Our attempts to extend our results to higher spatial dimensions led us to tackle the classical marginal problem in 2D [3]. Consider an infinite square lattice, and suppose that each site gives one access to a unique random variable. A finite number of agents exploring this lattice would only have access to the random variables in their immediate surroundings. If this lattice happened to be translation-invariant, then the probability distributions of the variables probed by the agents would be constrained by this symmetry in a non-trivial way. The marginal problem consists in identifying all constraints which such marginal distributions are subject to, or, more poetically, to paint what these agents would see.

 

Independent agents exploring an infinite translation-invariant world.

For instance, suppose that agents 1 and 2 in the Figure above estimate the probability distributions of the variables in one site and the site above, Pv(a,b), and one site and the site on its right, Ph(a,b). These distributions are so important in statistical physics that they have a name: they are called nearest-neighbor distributions. Given Pv, Ph the marginal problem for nearest-neighbor distributions consists in determining whether there exists a 2D translation-invariant system with Pv, Ph as marginals. Similarly, we could have considered whether the 4-site distribution estimated by agent 3 is compatible with translation-invariance.

The marginal problem is solvable for 1D systems: given any distribution of a (finite) number of sites in a chain, there exists an algorithm with a fixed number of steps to decide if such a distribution could have arisen from a 1D translation-invariant system. It was by exploiting the solution of the 1D marginal problem that we managed to characterize nonlocality and entanglement in 1D quantum systems [2]. In two spatial dimensions or more, the marginal problem was essentially unexplored. Hence we attacked it.

In [3] we find that the marginal problem in 2D can be solved for nearest-neighbor distributions when the random variables can just take d=3 possible values. It can also be solved for nearest-neighbor and next-to-nearest-neighbor distributions when d=2. In such scenarios, it is possible to compute the minimum energy per site of arbitrary translation-invariant Hamiltonians analytically. In the latter, we can even calculate the number of lattice configurations achieving the minimum energy-per site.

Pictorial representation of the shape of nearest-neighbor marginals.

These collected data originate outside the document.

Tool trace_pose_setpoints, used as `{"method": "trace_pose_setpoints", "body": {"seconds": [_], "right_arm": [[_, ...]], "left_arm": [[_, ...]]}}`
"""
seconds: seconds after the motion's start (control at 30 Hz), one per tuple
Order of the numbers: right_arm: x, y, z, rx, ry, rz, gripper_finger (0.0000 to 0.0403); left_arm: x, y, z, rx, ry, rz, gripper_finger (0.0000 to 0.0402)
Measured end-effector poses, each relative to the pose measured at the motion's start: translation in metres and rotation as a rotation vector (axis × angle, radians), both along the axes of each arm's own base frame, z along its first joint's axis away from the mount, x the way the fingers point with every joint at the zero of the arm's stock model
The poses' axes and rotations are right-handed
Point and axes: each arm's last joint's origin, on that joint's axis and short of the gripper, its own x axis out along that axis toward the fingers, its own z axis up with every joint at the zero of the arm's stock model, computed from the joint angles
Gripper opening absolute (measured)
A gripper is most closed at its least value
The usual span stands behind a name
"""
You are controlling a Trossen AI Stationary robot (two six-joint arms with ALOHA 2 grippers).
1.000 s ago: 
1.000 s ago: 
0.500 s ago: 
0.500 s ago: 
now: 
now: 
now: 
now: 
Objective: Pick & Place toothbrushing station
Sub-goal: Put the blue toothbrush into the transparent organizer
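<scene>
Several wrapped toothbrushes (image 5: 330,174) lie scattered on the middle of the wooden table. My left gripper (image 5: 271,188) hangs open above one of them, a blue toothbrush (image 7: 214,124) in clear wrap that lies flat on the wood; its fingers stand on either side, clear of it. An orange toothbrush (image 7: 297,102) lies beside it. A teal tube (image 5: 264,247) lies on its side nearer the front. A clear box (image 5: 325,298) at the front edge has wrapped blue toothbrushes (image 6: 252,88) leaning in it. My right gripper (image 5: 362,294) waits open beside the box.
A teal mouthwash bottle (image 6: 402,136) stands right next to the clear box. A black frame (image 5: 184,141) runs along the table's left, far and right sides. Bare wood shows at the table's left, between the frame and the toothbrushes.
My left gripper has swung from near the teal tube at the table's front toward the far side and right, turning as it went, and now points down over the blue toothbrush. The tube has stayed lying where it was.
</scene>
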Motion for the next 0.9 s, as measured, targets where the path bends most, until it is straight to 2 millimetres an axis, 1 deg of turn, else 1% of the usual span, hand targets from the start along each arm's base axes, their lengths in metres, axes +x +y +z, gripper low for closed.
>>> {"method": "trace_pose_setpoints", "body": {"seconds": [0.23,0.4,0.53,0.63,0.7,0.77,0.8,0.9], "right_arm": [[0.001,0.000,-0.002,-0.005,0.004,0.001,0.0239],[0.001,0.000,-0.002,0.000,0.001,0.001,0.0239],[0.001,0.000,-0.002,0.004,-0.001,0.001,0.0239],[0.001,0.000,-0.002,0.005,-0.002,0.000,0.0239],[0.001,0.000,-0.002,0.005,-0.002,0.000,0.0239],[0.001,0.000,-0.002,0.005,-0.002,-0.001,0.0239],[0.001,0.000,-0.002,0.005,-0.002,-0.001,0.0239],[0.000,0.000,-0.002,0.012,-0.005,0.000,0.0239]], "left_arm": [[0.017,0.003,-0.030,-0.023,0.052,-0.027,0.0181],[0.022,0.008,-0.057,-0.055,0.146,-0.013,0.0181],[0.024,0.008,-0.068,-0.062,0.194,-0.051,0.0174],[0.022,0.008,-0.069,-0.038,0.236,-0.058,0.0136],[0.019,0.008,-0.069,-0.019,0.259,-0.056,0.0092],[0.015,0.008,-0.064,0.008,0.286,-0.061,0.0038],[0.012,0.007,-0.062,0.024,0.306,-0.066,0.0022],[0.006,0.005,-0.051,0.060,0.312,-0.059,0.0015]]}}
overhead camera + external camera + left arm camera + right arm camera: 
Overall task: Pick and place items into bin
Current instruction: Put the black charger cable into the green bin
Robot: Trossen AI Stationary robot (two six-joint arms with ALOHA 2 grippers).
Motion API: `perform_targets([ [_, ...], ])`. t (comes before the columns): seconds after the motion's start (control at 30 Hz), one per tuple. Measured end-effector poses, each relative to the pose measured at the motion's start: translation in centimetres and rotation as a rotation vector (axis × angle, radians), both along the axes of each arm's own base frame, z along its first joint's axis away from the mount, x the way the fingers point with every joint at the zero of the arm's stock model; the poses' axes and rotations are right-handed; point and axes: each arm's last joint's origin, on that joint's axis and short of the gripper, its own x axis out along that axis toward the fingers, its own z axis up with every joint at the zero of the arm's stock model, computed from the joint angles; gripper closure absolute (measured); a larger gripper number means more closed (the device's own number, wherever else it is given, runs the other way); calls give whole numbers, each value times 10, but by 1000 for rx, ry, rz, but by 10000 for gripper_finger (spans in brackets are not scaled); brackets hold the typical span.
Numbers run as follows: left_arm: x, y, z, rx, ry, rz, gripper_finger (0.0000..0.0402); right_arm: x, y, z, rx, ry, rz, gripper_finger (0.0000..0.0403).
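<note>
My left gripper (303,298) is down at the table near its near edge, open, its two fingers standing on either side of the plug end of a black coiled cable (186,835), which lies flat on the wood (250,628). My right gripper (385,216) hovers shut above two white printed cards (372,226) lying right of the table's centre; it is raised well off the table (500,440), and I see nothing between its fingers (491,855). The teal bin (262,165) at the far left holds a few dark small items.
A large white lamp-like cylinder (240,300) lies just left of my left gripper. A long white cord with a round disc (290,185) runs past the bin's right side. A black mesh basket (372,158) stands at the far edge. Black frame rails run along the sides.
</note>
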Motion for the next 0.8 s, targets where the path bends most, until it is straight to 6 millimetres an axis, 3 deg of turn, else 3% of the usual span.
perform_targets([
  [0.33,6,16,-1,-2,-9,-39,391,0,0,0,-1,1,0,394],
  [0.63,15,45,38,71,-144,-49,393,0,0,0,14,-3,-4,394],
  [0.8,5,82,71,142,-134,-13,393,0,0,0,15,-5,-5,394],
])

When viewed in probability space, the set of 2D TI marginal distributions in all solvable scenarios (including 1D) is a polytope, i.e., a set of points described by a finite number of linear inequalities, see Figure above, left. When d is of the order of thousands, the boundary of the set of neatest-neighbor marginals contains both flat and smoothly curved pieces, see the Figure above, right. Actually, for d=2947, this set cannot even be described by a finite number of polynomial inequalities (namely, it is not semi-algebraic) [3]. To make matters worse, for arbitrary arbitrary d, the minimum energy per site of a nearest-neighbor translation-invariant Hamiltonian is an incomputable function. That is, no Turing machine can evaluate it in all instances.

All the above makes exploring the entanglement and non-locality of 2D systems a challenging task. But we won’t give up!

[1] M. Navascués and T. Vértesi, Bond dimension witnesses and the structure of homogeneous matrix product states, arXiv:1509.04507.

[2] Z. Wang, S. Singh, M. Navascués, Entanglement and Nonlocality of 1D Macroscopic Systems, Phys. Rev. Lett. 118, 230401 (2017).    

[3] Z. Wang and M. Navascués, Two Dimensional Translation-Invariant Probability Distributions: Approximations, Characterizations and No-Go Theorems, arXiv:1703.05640.

Additional readings

D. Pérez-García, F. Verstraete, M.M. Wolf, and J.I. Cirac, Matrix product state representations, Quantum Inf. Comput., 7:401 (2007).